Human beings, I believe, come in two varieties: there are those who love to go to the grocery store, and then there are the rest. According to modern taxonomy, both varieties fit within the category Homo sapiens sapiens, meaning “very wise man.” According to me, however, those who prowl the produce section and dally in the dairy aisle are something else entirely. They are of the subcategory Homo sapiens sapiens sapiens, meaning “very, very wise man.” Or so I like to tell myself.

I am a glutton for the grocery store. I come by it honestly, inevitably, hereditarily: my father was an eager grocery store goer, as is my mother, and so is my sister.
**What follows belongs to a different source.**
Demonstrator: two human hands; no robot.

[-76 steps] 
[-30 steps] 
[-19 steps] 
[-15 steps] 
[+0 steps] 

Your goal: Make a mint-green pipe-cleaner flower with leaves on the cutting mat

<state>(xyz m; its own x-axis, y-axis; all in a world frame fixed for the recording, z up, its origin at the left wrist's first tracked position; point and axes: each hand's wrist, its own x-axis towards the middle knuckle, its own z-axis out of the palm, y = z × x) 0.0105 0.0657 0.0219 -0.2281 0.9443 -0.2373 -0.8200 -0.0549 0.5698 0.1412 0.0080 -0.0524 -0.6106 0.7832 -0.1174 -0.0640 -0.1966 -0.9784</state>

I remember the grocery stores of my childhood as though they were people: Skaggs Alpha Beta, clean and cold, with cardboard bins of potatoes and myopic cashiers; Safeway, with its Saturday gift of greasy donuts in waxed paper bags; and Crescent Market, its entryway smelling of smoked meats, its soft carpet, silver dish of butter cookies, and blue velvet sofa. For me, going to the grocery store is less about buying than it is about being there, less shopping than a sort of sensory steeping. The grocery store is not only a place for purchasing, but also for observing, for ogling, for stacks of crisp-smelling boxes, bright colors, and big ideas. It is a place of promise, neatly presented, aisle after aisle, edible and otherwise. There I have found, at one time or another, nearly everything necessary for modern life, including a job, a boyfriend, and, once, a friendly but fortunately one-night stand.

I love the grocery store.

These days, I find myself pulled to the produce section, where spring is sending up its first February shoots. Never mind winter and adverse weather: the artichokes have arrived, impatient for their bath in clarified butter, and the avocados wait eagerly to slip into a salad, a sandwich, or guacamole. The radishes are plump and ruddy-cheeked, the beets small and dirt-smeared. Even the early-season strawberries are fine, with their light, fuzzy coats and long stems. But the vedette of fruits and vegetables is surely the orange, the swath of gold that falls upon the produce section each February, and for all too short a time. I wait all year for them: the navel, the heirloom navel, the Seville, the blood, the Cara Cara, each heavy in the hand and juicy to the tooth, thin-skinned, sweet, and spicy. I snatch them up, six at a time, and back at home, I hoard them. I stand over the sink to eat them out of hand; I supreme them for salads, and I squeeze them into soup. And recently, I’ve been simmering them in syrup and serving them alongside a vanilla bean buttermilk cake.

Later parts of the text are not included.